Laughter from the crowd. Dean shakes his head.

“But here’s the thing.” I adjust the guitar strap. “Three days ago, I drove four and a half hours in the middle of the night to find a woman I’ve loved since I was seventeen years old. I found her at a cemetery, talking to her father’s headstone, convinced she wasn’t worth staying for.”

The room is silent now. Delilah’s hand is pressed to her chest.

“She was wrong. She’s worth everything. And on the drive back, I wrote this song. It’s the first thing I’ve written in months, maybe the first real thing I’ve written in years.” I look directly at her. “It’s called ‘Staying.’”

I start to play.

The melody is simple, something that came to me on a dark highway with no sleep and too much coffee, my heart cracked open and bleedinghope for the first time in forever.
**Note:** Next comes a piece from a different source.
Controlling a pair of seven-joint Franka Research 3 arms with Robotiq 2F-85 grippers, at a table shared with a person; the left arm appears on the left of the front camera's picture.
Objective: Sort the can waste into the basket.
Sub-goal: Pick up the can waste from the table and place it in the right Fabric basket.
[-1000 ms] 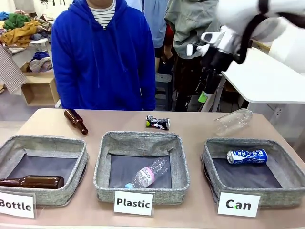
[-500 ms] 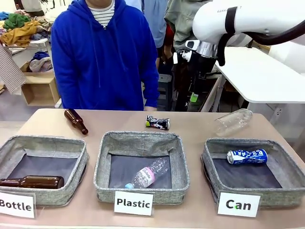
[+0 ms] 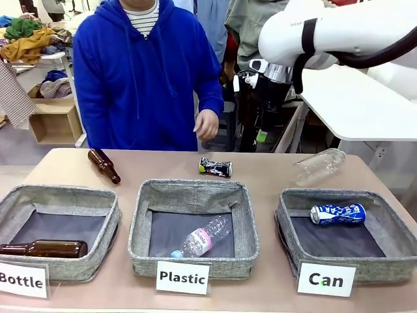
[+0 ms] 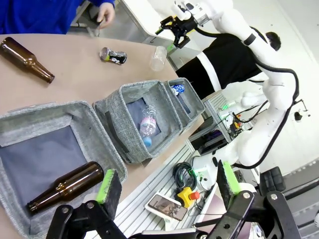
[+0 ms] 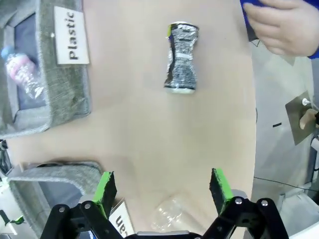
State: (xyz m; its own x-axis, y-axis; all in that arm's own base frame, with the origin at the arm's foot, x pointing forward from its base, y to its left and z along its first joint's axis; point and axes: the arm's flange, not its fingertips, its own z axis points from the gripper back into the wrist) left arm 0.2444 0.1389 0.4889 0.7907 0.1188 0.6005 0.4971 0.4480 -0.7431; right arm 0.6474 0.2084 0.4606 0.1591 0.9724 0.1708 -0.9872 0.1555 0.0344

The words are simpler, because the truth usually is.

I sing about running, about twenty years of almost and not quite, about a girl with flowers in her hair who taught me what it meant to want something I couldn’t have.

I sing about coming home. Showing up even when it’s terrifying. Choosing someone, every day, even when they make it hard.

And I sing about staying. Planting roots in a small town by the sea. Love that doesn’t leave, that doesn’t give up, that shows up at cemeteries in the middle of the night because some things are worth chasing.

The last note fades into silence.

Then the room explodes.

Cheering, applause, the book club absolutely losing their minds. Jo is crying. Dean is pretending he’s not. Mads has her phone out, definitely recording, probably already posting to every social media platform known to man.

But I only see Delilah.

She’s crying too, but she’s smiling, and she’s walking toward me, pushing through the crowd, not running away for once.

I set down the guitar and meet her halfway.

“That song,” she says, voice cracking.

“Was about you. Obviously.”

“You wrote that on the drive back?”

“Somewhere around hour three. I was running on caffeine and desperation.”

She laughs, wiping her eyes. “It’s beautiful.”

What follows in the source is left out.